- Building at 1202 9th Street
- U.S. National Register of Historic Places
- Location: 1202 9th St., Las Vegas, New Mexico
- Coordinates: 35°36′02″N 105°13′20″W﻿ / ﻿35.60056°N 105.22222°W
- Area: less than one acre
- Architectural style: Wood Vernacular
- MPS: Las Vegas New Mexico MRA
- NRHP reference No.: 85002632
- Added to NRHP: September 26, 1985

= Building at 1202 9th Street =

The Building at 1202 9th Street, in Las Vegas, New Mexico, was listed on the National Register of Historic Places in 1985.

It is a stucco over wood-frame vernacular house with a U-shaped plan.

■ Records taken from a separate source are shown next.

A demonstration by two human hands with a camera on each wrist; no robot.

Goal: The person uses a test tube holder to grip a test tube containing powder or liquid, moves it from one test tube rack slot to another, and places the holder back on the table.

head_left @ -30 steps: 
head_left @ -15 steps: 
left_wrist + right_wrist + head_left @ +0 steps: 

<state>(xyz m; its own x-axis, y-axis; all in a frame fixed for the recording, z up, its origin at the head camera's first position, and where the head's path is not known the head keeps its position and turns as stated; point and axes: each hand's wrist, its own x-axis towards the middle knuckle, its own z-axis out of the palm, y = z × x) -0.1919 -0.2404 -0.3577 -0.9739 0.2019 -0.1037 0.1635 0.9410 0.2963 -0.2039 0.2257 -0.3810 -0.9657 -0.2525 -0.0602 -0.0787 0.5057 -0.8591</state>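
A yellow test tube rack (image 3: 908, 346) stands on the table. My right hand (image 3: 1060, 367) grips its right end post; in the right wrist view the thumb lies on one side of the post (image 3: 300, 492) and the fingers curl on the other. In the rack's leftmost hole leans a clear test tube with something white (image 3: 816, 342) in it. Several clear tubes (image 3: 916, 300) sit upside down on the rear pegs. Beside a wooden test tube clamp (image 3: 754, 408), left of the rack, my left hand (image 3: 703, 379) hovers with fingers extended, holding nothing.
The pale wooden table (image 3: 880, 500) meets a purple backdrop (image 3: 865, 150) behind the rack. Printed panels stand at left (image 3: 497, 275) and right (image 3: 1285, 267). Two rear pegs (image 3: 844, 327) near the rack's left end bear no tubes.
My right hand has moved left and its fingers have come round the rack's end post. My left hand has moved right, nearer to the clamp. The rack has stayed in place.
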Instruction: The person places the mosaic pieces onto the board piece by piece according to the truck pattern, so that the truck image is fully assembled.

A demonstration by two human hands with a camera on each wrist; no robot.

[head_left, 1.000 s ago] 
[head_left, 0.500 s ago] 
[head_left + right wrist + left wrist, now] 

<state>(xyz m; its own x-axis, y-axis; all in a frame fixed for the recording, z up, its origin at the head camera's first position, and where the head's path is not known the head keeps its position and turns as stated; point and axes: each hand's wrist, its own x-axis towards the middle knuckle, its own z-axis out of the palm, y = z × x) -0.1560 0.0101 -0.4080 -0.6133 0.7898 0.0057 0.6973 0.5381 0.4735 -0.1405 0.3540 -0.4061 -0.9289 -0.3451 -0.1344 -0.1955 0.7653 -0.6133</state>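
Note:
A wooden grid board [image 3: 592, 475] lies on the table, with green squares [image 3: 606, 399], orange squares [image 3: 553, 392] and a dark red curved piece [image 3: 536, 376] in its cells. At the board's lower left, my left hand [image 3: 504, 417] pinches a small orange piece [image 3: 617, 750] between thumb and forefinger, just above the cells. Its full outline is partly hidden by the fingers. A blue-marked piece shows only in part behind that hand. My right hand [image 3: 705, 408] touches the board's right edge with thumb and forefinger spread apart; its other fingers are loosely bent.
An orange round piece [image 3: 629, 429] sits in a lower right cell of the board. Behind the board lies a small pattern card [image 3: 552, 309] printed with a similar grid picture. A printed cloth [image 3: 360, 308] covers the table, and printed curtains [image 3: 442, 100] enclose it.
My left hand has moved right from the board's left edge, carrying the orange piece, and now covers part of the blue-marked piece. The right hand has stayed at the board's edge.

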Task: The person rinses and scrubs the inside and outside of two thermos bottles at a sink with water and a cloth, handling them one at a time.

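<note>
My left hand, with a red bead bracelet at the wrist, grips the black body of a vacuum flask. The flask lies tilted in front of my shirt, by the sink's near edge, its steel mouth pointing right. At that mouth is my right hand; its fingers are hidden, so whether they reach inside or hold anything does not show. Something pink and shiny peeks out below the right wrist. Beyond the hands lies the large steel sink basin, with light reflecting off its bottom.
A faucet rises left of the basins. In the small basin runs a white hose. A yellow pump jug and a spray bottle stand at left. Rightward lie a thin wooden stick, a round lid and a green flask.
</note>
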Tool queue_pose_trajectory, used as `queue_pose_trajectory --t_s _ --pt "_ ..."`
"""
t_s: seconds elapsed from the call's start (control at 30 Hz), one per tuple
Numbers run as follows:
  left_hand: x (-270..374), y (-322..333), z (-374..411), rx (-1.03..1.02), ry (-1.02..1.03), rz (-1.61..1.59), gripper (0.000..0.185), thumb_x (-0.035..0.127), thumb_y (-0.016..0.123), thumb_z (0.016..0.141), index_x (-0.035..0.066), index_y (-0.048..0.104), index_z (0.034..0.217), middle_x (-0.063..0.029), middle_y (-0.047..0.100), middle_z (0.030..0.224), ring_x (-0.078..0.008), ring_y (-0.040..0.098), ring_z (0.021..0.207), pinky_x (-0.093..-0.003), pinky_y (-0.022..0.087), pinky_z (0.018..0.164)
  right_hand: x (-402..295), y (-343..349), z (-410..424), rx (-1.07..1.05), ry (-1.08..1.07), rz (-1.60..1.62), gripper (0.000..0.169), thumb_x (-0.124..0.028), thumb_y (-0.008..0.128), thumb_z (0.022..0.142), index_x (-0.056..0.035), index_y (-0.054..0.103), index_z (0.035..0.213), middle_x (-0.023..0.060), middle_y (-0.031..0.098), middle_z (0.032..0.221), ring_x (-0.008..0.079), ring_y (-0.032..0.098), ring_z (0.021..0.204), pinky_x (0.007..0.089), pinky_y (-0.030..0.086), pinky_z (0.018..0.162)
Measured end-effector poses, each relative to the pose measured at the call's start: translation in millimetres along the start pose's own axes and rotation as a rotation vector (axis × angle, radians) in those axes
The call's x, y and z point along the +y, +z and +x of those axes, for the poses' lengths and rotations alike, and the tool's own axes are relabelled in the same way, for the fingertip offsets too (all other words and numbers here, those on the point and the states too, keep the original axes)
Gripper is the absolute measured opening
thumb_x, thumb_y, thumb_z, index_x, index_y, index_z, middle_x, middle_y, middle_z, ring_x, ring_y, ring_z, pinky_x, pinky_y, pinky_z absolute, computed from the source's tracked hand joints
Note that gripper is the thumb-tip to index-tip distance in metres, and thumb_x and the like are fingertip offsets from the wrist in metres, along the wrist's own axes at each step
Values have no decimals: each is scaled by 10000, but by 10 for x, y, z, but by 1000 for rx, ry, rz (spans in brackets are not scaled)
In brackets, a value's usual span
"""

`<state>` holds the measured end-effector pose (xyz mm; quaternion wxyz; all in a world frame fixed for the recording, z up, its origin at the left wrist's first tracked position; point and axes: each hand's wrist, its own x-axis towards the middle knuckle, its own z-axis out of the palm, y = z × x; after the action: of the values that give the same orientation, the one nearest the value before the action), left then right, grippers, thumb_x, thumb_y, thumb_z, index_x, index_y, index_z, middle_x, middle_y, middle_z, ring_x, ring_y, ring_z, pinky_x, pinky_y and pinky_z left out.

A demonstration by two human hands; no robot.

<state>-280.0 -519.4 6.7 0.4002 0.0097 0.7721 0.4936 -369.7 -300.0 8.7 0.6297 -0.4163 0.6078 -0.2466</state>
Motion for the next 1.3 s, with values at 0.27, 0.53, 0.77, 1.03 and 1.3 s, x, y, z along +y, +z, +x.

It was deemed significant as "An interesting, well maintained Wood Vernacular house. The front portion employs the simplest form of the center hall plan while the rear parts of this unusual U-shaped building can not be read from the outside. The porch is a particularly fine example of the local use of picturesque wooden ornament during the 1880s. Boards wrapping the posts suggest "bases". Above these, two horizontal grooves frame applied round bosses, then comes chamfering and vertical indentations topped by another set of grooves and bosses, and finally stock wooden brackets. Another set of simpler, cut-out brackets rotated to the horizontal complete the design."

Located at the eastern edge of the Gallinas River flood plain, it "once stood by itself on the Old Mora Road (now Ninth Street)" but now is located in a block of newer houses, near to Highlands University athletic fields.